O Gambito da Rainha foi uma das séries mais assistidas do
ano de 2020!
Baseada no romance de Waltes Teves de 1983, se passa na década
de 1950 e 1960 e permite várias idades assistirem. Foi possível ver em família
o que ajudou muito a ultrapassar algumas horas de pandemia a qual estávamos confinados.

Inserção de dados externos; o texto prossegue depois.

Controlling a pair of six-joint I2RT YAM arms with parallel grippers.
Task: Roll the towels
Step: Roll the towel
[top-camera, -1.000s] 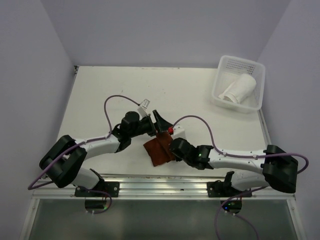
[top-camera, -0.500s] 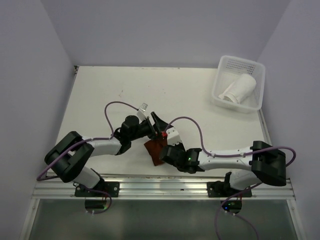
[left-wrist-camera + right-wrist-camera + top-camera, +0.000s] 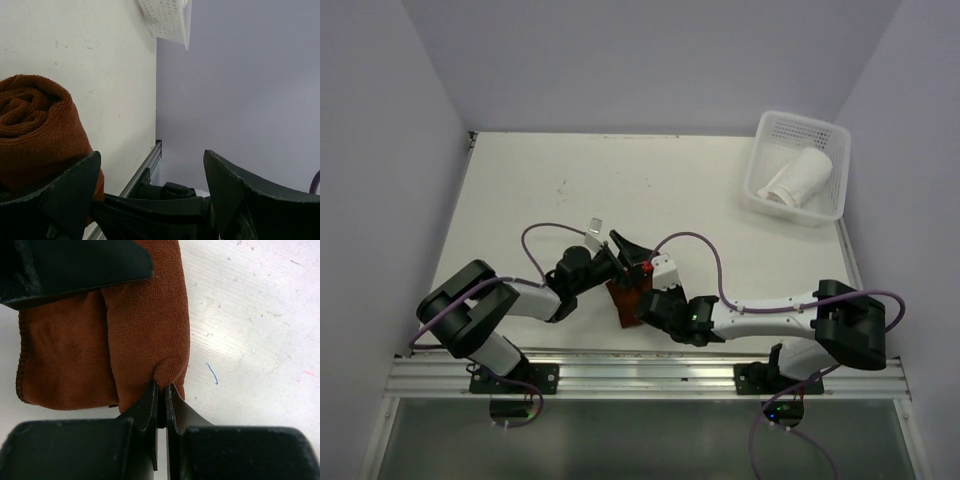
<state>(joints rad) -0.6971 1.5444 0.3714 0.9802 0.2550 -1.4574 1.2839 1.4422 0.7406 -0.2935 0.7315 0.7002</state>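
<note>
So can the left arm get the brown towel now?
Probably yes. The left gripper is open and the rolled brown towel sits right up against it, with nothing in between. The right gripper is shut on the towel's folded end, though.

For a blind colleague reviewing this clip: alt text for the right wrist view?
The right hand is shut, pinching the edge of a part-rolled rust-brown towel on the white table. A black finger of the left hand crosses the towel at top left.
</note>
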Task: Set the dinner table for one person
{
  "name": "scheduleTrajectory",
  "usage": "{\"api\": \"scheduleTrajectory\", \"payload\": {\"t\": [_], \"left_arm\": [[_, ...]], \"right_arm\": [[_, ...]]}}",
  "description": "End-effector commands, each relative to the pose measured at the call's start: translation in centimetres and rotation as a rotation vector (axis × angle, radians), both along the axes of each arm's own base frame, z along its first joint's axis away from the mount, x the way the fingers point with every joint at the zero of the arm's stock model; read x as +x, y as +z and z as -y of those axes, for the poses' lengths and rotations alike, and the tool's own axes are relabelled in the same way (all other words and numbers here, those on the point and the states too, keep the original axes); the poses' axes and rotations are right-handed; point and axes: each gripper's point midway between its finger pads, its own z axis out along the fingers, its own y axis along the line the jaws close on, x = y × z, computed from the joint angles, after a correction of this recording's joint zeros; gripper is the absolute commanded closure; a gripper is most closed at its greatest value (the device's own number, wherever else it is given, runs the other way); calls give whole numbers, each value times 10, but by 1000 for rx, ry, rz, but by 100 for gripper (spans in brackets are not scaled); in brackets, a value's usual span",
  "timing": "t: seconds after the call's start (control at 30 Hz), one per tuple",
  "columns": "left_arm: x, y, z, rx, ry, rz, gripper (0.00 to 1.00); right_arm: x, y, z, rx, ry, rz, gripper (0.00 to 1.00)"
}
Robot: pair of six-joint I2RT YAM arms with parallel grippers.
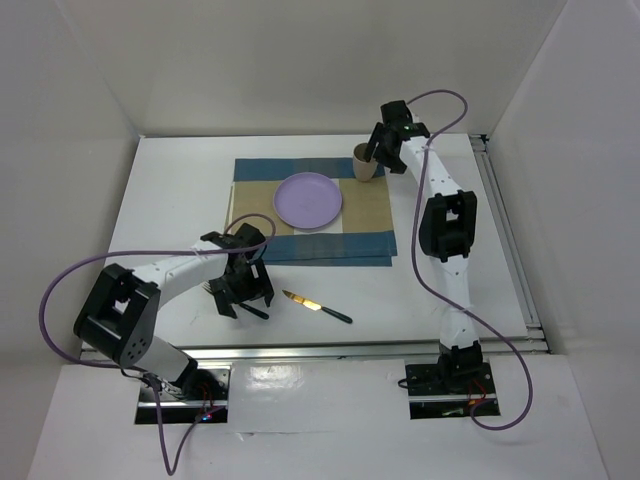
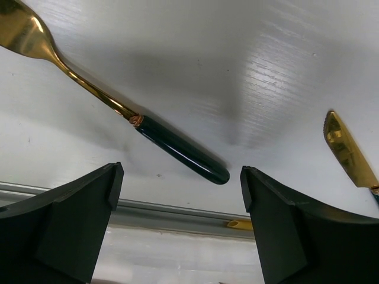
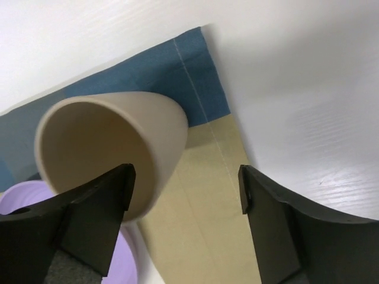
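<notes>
2 wide gaps: left jaws above fork (image 2: 177, 148), right jaws at beige cup (image 3: 155, 127).

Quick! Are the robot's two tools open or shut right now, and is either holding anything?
The left tool is open, empty, over the fork.
The right tool is open, empty, by the cup.

Striped placemat (image 1: 368, 210), blue and beige bands, lies flat. Lilac plate (image 1: 308, 200) sits on its middle. Beige cup (image 1: 365, 163) stands on its far right corner, mouth up, just beside the plate. Off the placemat, before its front edge, lies a gold knife (image 1: 318, 306) with a dark handle, aslant. A gold fork (image 2: 135, 120) with a dark green handle lies before the front left corner, apart from the knife.
</notes>
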Motion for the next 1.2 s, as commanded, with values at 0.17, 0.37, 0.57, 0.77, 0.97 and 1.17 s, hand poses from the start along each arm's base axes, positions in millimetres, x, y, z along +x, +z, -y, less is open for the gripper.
{"api": "scheduleTrajectory", "payload": {"t": [0.17,0.37,0.57,0.77,0.97,1.17], "left_arm": [[0,-12,-2,15,22,-18,0],[1,-18,-3,20,41,-27,11],[13,-24,0,22,51,-4,57],[3,5,-12,51,64,21,99],[18,69,-24,83,-66,160,100],[113,108,-43,232,-210,230,100]], "right_arm": [[-2,150,-11,82,53,300,9],[-29,224,-24,152,117,450,9],[-53,248,-30,145,151,476,9],[-100,213,-44,103,327,355,10],[-216,79,-76,-47,513,57,10],[-300,36,-110,-53,826,-58,19]]}}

Os personagens trabalham muito bem, em especial a protagonista Anya Taylor-Joy,
como Beth.
Entre tantas críticas interessantes, o ponto que posso
ressaltar aqui é que existe um potencial psicológico na série que permite ‘comprovar
o estudo de Freud’ e ao mesmo tempo enfatizar os estudos posteriores à década
de 1970 de Lacan.
A série começa com um drama psicológico entre mãe alcóolatra,
possessiva e descompensada. Um pai que não conseguiu barrar os impulsos da mãe,
e então a tragédia se deu. Beth ficou órfã e foi para um orfanato. Nesse local,
com um embotamento afetivo e compensatoriamente muita inteligência, Beth
dedica-se a jogar xadrez com o zelador. Vai evoluindo, se destacando, vai a
clubes, começa a ser conhecida. Então, Beth é adotada e sua vida muda. A mãe
adotiva, com o tempo, passa a investir em sua carreira, percebendo os ganhos
que teria com isso.
O primeiro ponto do nosso debate é que se trata de uma
questão bastante freudiana. Um romance familiar bem fraturado, uma infância
com inseguranças e medos, a falta de afeto e suporte, gera uma criança e adolescente
pouco afetiva e muito racional. Além disso, Beth, desde menina, no orfanato,
percebeu que remédios e álcool poderiam levar a uma entorpecência que a livrava
da ‘realidade’ e dava uma segurança a mais que não tinha de ‘cara limpa’, dessa
maneira entra no mundo dos vícios.
Então a série segue com originalidade num meio que é bastante masculino e Beth vai ganhando
credibilidade e apoio, cavando seu espaço dando exemplo e mostrando a que veio!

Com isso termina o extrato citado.